### [WHAT NEEDS TO BE DONE]
What lines of the data below hold the string "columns"? Copy each one.

### [INFORMATION PROVIDED]
::::::::::
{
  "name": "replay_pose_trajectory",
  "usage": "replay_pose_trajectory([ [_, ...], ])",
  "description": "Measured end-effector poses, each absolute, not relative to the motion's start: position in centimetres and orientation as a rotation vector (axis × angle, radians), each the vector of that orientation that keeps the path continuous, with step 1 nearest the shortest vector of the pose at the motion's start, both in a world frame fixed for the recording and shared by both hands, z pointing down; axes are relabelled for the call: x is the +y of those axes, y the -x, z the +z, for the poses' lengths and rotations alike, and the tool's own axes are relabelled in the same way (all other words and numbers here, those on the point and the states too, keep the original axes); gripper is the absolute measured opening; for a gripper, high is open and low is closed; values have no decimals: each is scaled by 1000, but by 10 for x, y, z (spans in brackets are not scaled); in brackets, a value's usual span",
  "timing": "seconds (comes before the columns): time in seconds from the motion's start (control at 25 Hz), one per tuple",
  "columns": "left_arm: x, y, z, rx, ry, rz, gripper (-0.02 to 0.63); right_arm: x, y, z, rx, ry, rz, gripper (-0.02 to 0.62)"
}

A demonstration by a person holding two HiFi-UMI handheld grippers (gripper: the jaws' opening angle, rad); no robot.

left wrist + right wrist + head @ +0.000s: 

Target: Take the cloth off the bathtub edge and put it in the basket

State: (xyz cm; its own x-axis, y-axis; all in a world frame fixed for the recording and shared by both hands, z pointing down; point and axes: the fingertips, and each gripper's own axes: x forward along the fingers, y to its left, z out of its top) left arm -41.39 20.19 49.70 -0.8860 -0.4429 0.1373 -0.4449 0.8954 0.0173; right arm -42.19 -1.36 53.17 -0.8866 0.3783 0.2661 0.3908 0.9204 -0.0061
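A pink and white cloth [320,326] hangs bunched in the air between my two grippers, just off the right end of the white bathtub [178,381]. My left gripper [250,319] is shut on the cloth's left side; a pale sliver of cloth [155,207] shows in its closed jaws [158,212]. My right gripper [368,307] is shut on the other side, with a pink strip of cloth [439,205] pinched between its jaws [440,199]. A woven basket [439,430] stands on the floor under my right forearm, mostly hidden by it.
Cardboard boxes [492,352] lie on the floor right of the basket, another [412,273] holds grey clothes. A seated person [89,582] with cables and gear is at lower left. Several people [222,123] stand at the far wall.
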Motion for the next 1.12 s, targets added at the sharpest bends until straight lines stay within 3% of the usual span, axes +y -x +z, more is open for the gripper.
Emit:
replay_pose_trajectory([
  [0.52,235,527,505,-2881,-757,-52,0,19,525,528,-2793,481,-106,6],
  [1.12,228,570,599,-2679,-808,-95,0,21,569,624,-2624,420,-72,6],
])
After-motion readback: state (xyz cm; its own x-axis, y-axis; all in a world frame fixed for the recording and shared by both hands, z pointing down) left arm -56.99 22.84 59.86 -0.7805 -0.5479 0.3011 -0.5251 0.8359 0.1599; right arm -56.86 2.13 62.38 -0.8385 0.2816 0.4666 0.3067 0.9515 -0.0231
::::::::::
### [FINISHED TASK]
  "timing": "seconds (comes before the columns): time in seconds from the motion's start (control at 25 Hz), one per tuple",
  "columns": "left_arm: x, y, z, rx, ry, rz, gripper (-0.02 to 0.63); right_arm: x, y, z, rx, ry, rz, gripper (-0.02 to 0.62)"

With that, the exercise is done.